When abrasive slurry is supplied from the supply nozzle 15a to the surface of the abrasive pad 11 that is formed with the dressed layer, the abrasive slurry stays between the hair tips of the dressed layer. In this state, the carrier 14 that holds the wafer 20 is lowered to approach the abrasive pad 11 while being supported by the carrier rotating shaft 14a until the wafer 20 is brought into contact with the abrasive slurry that is provided on the abrasive pad 11. Then, the carrier 14 is swung while being pressed against the abrasive pad 11 via the wafer 20 by the polishing pressure adjusting mechanism 14b, whereby the wafer 20 slides on and is polished by the abrasive slurry that is provided on the abrasive pad 11.

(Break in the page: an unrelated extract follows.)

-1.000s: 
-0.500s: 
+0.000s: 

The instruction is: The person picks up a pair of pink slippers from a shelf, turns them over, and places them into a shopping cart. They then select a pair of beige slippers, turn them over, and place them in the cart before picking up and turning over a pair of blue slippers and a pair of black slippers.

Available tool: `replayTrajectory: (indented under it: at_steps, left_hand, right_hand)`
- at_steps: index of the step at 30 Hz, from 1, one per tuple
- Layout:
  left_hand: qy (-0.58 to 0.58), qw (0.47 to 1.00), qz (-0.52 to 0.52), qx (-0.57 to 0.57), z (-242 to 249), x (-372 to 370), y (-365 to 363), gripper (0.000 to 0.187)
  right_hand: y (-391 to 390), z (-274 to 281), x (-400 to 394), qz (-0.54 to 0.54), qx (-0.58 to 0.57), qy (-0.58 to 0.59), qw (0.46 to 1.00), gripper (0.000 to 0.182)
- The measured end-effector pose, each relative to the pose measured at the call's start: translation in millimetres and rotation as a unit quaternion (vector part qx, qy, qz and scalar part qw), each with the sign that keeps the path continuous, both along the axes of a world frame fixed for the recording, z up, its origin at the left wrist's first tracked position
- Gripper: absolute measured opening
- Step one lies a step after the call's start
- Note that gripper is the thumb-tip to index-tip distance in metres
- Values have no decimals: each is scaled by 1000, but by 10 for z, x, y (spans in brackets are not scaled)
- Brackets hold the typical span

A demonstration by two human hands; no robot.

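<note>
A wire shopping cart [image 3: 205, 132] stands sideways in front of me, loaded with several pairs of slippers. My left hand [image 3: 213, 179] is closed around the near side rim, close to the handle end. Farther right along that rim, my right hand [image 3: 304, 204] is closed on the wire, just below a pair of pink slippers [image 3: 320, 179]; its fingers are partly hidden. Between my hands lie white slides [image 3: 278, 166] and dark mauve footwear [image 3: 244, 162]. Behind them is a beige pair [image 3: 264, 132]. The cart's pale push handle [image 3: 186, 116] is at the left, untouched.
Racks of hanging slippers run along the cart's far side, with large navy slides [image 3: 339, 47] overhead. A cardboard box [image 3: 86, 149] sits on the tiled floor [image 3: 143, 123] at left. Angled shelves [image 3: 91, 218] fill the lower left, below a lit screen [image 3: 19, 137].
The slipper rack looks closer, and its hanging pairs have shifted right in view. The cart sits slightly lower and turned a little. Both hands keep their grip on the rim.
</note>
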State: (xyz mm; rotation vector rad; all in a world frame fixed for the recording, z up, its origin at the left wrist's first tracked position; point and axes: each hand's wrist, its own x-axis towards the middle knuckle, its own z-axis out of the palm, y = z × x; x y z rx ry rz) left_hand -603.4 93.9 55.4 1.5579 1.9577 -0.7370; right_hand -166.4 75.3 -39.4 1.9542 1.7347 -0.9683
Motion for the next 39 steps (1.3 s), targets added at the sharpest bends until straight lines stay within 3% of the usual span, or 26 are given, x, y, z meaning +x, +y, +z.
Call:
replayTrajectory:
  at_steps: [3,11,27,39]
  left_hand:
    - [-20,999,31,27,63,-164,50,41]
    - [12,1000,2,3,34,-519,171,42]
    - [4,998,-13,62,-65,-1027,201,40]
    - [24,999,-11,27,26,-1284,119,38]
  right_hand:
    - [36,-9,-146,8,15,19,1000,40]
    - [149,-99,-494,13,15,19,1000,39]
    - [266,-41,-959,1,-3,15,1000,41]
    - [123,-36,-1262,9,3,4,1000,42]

However, in the above-described chemical mechanical polishing method, dressing shavings of the abrasive pad 11, diamonds that have dropped from the dresser 13, fragments produced by polishing of the wafer 20 or insulative film, spent abrasive slurry, and like impurities stick to the wafer 20 that is located on the abrasive pad 11 and cause microscratches, which will influence following steps, for example lithography step.
The sticking of those impurities to the wafer 20 is prevented by causing the abrasive slurry to spread to the entire surface to be polished of the wafer 20 and to capture the impurities, and then discharging the abrasive slurry from the abrasive pad 11. In addition, by causing the abrasive slurry to spread to the entire surface to be polished of the wafer 20, insufficiently polished portions are prevented from occurring in the surface to be polished, whereby the polishing rate is made uniform in that surface.
However, the supply of a large amount of slurry is not preferable in terms of cost. And there is another problem that as long as the abrasive pad is dressed, costs are required for repair, maintenance, etc. of the dresser.